Hello All,
My simulation is interacting with a real world controller, and I'd like to bring the sim (virtual ) clock up as close to real time as I can get it. I won't go into those details here, as I think they'd just distract from the problem at hand.
I'm running 3.26 on an Ubuntu 16.04 machine, and haven't had any trouble getting realtime behavior to operate as intended. However, as we know, the virtual clock (RealtimeSimulatorImpl.m_currentTs) starts at 0, and discretely jumps upward as events are processed from the event queue. I'd like these discrete jumps to start at a realtime stamp to give the illusion of a real clock.
I see two broad strategies.
1.) Initialize m_currentTs to the value returned by WallClockSynchronizer.GetCurrentRealtime().
Benefit: Setting m_currentTs early like this takes advantage of the relative nature of the scheduler timing, ie i don't have to touch the behind the scenes scheduling, which I like since I don't fully understand what's being scheduled, how, when, etc.
Drawback: The time difference between m_currentTs and WallClockSynchronizer's m_realtimeOriginNano will be (based on my simulation code), a few hundred ms, with the origin time being ~200ms or so after m_currentTs. This is causing problems in synchronization, specifically in DoGetDrift, where I'm returning a monster negative, and thus spinwait forever.

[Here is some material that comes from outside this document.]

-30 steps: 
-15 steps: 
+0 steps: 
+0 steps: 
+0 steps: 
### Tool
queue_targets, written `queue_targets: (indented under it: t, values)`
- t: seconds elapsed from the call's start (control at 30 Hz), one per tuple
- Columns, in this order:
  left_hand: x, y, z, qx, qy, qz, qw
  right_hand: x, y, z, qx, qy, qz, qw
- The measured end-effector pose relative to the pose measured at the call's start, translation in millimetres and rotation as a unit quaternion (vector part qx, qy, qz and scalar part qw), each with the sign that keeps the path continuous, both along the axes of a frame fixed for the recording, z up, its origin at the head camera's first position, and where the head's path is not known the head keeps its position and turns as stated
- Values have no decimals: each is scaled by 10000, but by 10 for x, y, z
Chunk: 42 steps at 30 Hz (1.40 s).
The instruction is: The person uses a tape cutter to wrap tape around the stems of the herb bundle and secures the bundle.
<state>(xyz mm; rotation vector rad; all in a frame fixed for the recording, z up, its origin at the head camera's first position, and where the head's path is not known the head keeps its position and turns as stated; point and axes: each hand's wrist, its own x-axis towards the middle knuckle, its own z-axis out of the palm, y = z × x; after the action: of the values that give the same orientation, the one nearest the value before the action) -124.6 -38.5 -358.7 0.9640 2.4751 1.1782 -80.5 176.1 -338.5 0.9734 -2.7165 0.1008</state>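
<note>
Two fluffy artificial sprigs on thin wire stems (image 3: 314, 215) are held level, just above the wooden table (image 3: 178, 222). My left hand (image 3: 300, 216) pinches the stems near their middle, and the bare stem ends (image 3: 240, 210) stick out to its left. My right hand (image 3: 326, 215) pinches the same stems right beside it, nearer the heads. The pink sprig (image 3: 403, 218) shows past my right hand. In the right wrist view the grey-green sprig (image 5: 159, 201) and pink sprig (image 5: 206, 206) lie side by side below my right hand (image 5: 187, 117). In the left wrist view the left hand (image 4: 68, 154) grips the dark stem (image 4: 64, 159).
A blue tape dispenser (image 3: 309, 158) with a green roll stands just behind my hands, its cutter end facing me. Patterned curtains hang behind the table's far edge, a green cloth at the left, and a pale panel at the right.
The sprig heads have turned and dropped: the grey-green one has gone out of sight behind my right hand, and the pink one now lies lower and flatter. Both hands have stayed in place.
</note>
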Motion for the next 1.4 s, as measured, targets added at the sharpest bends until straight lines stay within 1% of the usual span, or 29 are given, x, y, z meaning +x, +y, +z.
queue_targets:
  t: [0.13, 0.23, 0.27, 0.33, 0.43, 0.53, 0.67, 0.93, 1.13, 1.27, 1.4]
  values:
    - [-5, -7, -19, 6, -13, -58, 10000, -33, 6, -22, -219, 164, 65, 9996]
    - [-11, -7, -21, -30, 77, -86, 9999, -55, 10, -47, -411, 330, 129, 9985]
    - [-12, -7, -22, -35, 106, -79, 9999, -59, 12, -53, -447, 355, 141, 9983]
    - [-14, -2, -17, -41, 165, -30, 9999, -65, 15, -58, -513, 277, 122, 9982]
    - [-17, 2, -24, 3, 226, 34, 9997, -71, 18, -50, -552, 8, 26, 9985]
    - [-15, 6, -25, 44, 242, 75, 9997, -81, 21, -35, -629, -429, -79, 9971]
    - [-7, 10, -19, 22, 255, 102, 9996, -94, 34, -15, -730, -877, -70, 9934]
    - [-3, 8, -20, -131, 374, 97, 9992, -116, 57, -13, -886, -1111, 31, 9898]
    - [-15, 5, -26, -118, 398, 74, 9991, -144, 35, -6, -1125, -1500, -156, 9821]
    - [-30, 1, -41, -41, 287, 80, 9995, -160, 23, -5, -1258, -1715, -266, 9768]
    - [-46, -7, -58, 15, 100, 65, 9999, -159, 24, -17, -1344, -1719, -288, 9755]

Solution? I think my solution here would need to start with RealtimeSimulatorImpl's ProcessOneEvent function, specifically in setting tsNow. Since tsNow assumes the virtual clock was initialized to 0, I'm setting to GetCurrentRealtime() - the synchronizer's m_realtimeOriginNano (once I made that member variable public). This gets me past where I was, but eventually leads to an ASSERT when somebody tries to schedule an event that would occur in the past (after m_currentTs). So that's where I'm stuck. I'm not sure if the root of my issue that the origin timestamp is after the virtual clock's timestamp, if the sync module inherently assumes a virtual clock counting up from zero, or both. Probably both.
2.) Allow m_currentTs to be initialized to zero, but force it up to the sync's origin time right as the WallClockSynchronizer calls DoSetOrigin().
Benefit: This method would rid us of the ~200ms disparity between the origin timestamp ("timestamp", i know it's a 64bit int) and the m_currentTs virtual clock.
Drawback: Everything else. All of the scheduling done by the program would have to be redone, as it would have been done relative to a 0 containing clock. I can manually calculate when to schedule my application events, but there are something like 40 or 50 events in the event queue when the sim first begins running, and fewer than 10 of those are mine (application, end of simulation, etc). Further, I'll have a new problem with the origin time, described below.
Solution? If (A) I manually get the real time, set m_currentTs to it, reschedule everything, and then set the origin time, I'll have the same problem as method 1: an origin time that's further along the timeline than the virtual clock. This would effectively just decrease that ~200ms down to say 5ms and I'll have the same forever spinlock wait as above.
If (B) I set the origin time, then manually get the real time, set m_currentTs, reschedule everything, then begin processing the event queue, I'm increasing the disparity between the origin timestamp and the event queue checks.
So, I'd like to ask if anyone has been through this before and can point me in the right direction. Or if any of the devs/ those with a deeper understanding of NS3 would be willing to brainstorm a solution with me.
Thanks for your attention, I hope your own work is going well.